The defining verb of the chapter, pāsaḥ (“pass over / spare,” 12:13), is genuinely rare — it appears in this sense in only a handful of verses. The Verifier confirms a shared low-frequency lexeme between Exodus 12:13 and Isaiah 31:5: H6452 pâçach, found in just 7 verses across the whole Hebrew Bible. Isaiah uses the same verb of the LORD shielding Jerusalem: “he will protect and deliver, he will pass over and rescue” (so Cambridge cites it on 12:13). Because the link rests on a rare verb shared between two Hebrew texts, this is a confirmed verbal connection, not a mere thematic echo — the one later prophetic reuse of the Passover’s own word, now applied to God’s protective deliverance of His city.
Exodus 12:13 · Isaiah 31:5 · Exodus 12:23 · Exodus 12:27
basis: shared rare lexeme H6452 pâçach (‘pass over / spare’), in only 7 verses Bible-wide — Verifier-computed for Exodus 12:13 ↔ Isaiah 31:5; both Hebrew. The cognate noun pesaḥ (H6453) and verb also bind 12:13 to 12:23, 27.

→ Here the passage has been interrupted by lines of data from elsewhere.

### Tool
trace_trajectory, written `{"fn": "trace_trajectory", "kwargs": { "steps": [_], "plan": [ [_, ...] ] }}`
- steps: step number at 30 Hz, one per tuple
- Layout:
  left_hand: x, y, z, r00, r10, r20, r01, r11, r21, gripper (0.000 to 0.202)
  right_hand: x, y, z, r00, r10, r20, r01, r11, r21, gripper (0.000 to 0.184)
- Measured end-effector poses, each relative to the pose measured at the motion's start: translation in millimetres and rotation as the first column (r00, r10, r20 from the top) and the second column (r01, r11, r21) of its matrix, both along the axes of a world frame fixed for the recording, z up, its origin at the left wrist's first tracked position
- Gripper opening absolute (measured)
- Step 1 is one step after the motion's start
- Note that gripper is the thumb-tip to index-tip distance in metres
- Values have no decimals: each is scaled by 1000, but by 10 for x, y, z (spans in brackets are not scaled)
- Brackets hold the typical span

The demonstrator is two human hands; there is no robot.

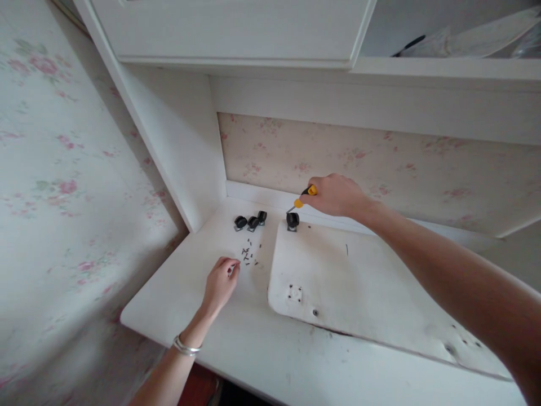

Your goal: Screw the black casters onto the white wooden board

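Observation:
My right hand [333,194] grips a screwdriver [298,203] by its yellow and black handle. Its shaft slants down to the left, the end close to a black caster wheel [292,219] on the far left corner of a white board [338,282]. I cannot tell whether the tip touches the caster. My left hand [220,280] is closed in a pinch beside a scatter of small dark screws [246,254]; what the fingertips hold is too small to name. Behind the screws sit three more casters [252,223] with metal plates.
The board lies on a white desk [169,299] and has a bare square mount mark [295,293] at its near left corner. A white cabinet [236,31] hangs overhead. A side panel [181,129] rises at the left, with flowered wallpaper [63,169] beyond.

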State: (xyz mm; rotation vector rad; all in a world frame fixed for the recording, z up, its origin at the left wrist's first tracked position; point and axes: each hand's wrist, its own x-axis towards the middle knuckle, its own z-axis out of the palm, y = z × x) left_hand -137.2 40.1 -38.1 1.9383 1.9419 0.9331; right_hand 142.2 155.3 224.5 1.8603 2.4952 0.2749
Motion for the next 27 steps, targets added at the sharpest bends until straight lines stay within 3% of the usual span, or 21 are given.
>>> {"fn": "trace_trajectory", "kwargs": {
  "steps": [3,7,12,21,27],
  "plan": [
    [-96,345,22,996,-40,-85,35,998,-55,21,28,-25,-21,999,-51,5,50,999,21,50],
    [-47,796,34,975,-98,-197,77,991,-111,22,90,-112,-22,995,-98,0,98,993,71,48],
    [63,1160,-22,948,-136,-287,86,980,-178,26,257,-346,-32,980,-160,-115,178,969,172,48],
    [97,1300,-110,922,-219,-319,143,958,-247,28,706,-828,-302,874,-214,-437,285,953,102,38],
    [24,1226,-43,919,-228,-321,155,959,-236,20,879,-1111,-565,663,-280,-694,368,929,-23,32]
  ]
}}
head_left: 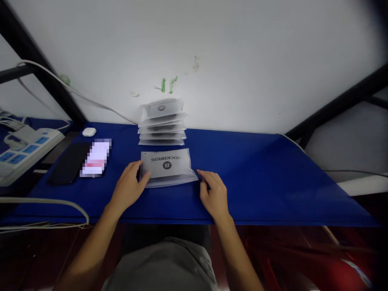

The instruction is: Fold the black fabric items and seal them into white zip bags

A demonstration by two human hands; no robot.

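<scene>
A frosted plastic pouch printed ROCKBROS lies flat in front of me, its lettering upside down to me. The contents are hidden, and a second pouch edge may show under its near side. At its left end rests my left hand, thumb over the near left corner and fingers along the left edge, spread apart. My right hand lies by the right corner, index finger stretched to the pouch's tip and thumb apart from it. Behind, several similar pouches stand in an overlapping row, leaning back against the wall.
On the blue table, a lit phone, a dark flat phone-like slab and a white earbud case lie left. A power strip with cables sits further left. A white cable runs along the wall.
</scene>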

The instruction to daub the blood “on the two doorposts and on the lintel” (12:7) is keyed by two uncommon architectural words: mašqôwp̄ (“lintel,” only 3 verses) and mᵉzûzâh (“doorpost,” 17 verses). The Verifier finds both shared between 12:7 and its execution in 12:22–23, together with dām (“blood”) — the command and its carrying-out are verbally welded. The rarity of mašqôwp̄ makes this a tight verbal link within the unit: 12:7 prescribes, 12:22 acts (“dip... in the blood... strike the lintel and the two doorposts”), and 12:23 supplies the promise the blood secures (“the LORD will pass over the door, and will not suffer the destroyer to come in”).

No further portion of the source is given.